Purchasing a home is one of the most important and exciting life investments for an individual to make. In the wake of an economic recession, Americans are even more wary of becoming a first time homeowner. Although taking the plunge can be difficult, American Consumer Credit Counseling has these five tips to help first time home buyers prepare.

“Often times, individuals go into buying their first home blindly, and they get overwhelmed” said Steve Trumble, President and CEO of American Consumer Credit Counseling. “An investment this large can be scary, and also difficult at times, but there are ways for home buyers to prepare themselves and lower the risk to make the process a smooth one.”

Several changes have been made heading into the 2015 home-buying season to attract first-time home buyers to the market and make home ownership more accessible. Wells Fargo, for example, has cut back on a number of borrower requirements by reducing the minimum credit score for certain loans, increasing the amount of “gift money” allowed, and offering two types of three percent down mortgages. While Fannie Mae and Freddie Mac announced they would lower their down payment minimum on mortgages to three percent.

“While these changes certainly open up opportunities for first-time home buyers, the process is certainly not cut and dry,” said Trumble. “First-time homebuyers need to remember that this is a long-term investment and, therefore, understanding the process and your options can help lower interest rates, which will ultimately save you thousands over the life of a 30 year mortgage.”

The housing counseling experts at American Consumer Credit Counseling have provided the top five things every first time homebuyer should know before beginning their house search.

1. The process. It’s a long and complicated one. Be sure to keep in mind the importance of every necessary step to take along the way. Know that it will take time, so take it slow. Don’t get blindsided along the way, and do not get dejected. The process is a commitment. If you plan on purchasing a house, you have to be all in. In time it will happen. Just stay on course.

2. Be prepared. Take a homebuyers course. Information is your friend in this process. You can find all sorts of extremely valuable information from this course, many of which are available online. They help homebuyers by providing detailed information, advice, and budgeting tips for purchasing a new home, give them the tools needed to be smart about the process, and most importantly can potentially save the homebuyer money. For example, one recent survey from the Consumer Finance Protection Bureau found that 47 percent of homebuyers are not comparing lenders when they are seeking mortgage offers, which can significantly impact their ability to get competitive rates.

3. Credit reports and trade lines.

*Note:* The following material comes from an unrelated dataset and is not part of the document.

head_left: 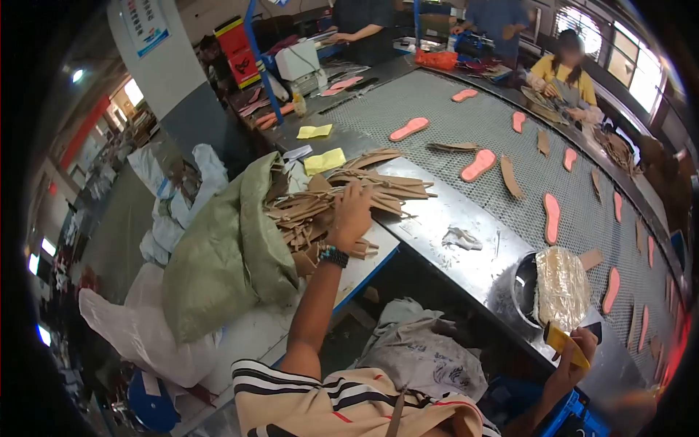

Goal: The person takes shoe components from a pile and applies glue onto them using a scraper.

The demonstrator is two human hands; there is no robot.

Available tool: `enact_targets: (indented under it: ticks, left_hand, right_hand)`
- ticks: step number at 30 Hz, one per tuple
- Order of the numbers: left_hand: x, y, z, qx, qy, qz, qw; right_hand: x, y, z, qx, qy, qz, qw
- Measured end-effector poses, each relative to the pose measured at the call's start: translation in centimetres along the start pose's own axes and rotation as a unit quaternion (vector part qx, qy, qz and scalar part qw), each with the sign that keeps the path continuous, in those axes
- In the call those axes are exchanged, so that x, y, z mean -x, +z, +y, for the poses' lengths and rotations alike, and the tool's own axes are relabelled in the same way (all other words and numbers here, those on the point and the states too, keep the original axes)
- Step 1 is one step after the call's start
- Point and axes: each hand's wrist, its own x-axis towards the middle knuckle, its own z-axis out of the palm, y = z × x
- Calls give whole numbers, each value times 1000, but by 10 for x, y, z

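My left hand (pixel 352 216), with a beaded bracelet at the wrist, lies on a pile of thin brown shoe-sole boards (pixel 397 188) that spill from a green woven sack (pixel 218 251). Its fingers bend over some of the boards; their tips are partly lost among the pieces. Low on the right, my right hand (pixel 570 362) grips a flat yellow-and-black tool (pixel 567 345), whose exact kind I cannot make out. Just above that hand is a round metal pot (pixel 521 284) beside a block wrapped in shiny, yellowish film (pixel 563 288).
A mesh conveyor (pixel 444 138) carries pink insoles (pixel 478 166) and curved brown boards (pixel 511 178). A crumpled wrapper (pixel 462 238) lies on the metal edge. Yellow paper (pixel 325 161) is near the sack. A person in yellow (pixel 564 76) works across the belt; others stand farther back.
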Motion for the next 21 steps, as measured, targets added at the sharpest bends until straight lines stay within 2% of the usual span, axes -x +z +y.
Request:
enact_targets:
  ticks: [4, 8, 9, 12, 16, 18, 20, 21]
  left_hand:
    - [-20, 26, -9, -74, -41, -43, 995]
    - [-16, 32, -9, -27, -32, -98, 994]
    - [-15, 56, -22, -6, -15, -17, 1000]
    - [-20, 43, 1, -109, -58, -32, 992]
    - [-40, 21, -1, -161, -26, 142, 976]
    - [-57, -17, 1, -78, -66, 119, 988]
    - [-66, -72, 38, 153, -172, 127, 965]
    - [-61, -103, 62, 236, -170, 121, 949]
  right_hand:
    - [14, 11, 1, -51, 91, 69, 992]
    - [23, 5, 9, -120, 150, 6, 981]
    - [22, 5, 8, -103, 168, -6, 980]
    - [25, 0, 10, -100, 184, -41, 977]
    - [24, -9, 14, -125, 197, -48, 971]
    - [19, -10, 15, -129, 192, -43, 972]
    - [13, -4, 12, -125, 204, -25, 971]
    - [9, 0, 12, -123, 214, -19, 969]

Be sure to check your credit score before you do anything else. It is the first thing that the bank will do. It’s possible that your report contains mistakes or inaccuracies. These could severely affect your ability to buy a home. Your credit report is vital to being granted mortgages. If your score is too low, take a step back. Improve your score, and then reassess. It’s also necessary to keep up multiple trade lines. Lenders look for at least three or more trade lines. These can consist of credit cards, student loans, or car loans.

4. Your budget. Make sure you know exactly what you can afford. Check your credit history. If you aren’t on track with payments, you might not be able to take out a mortgage. Before you start the home buying process, make sure to get on track with your credit cards, utilities, and student loan payments, and then see what your budget is.

5. How to save. If you have savings, you can lower your debt prior to buying your new home. You can make a larger down payment, which leads to saving more in additional insurances and gives you more buying power. You do not want to make a risky investment without having money in your bank account. You do not want to increase any debts during the process or move finances around. Having money saved up will allow you to stay stable while banks and lenders and going through your approvals.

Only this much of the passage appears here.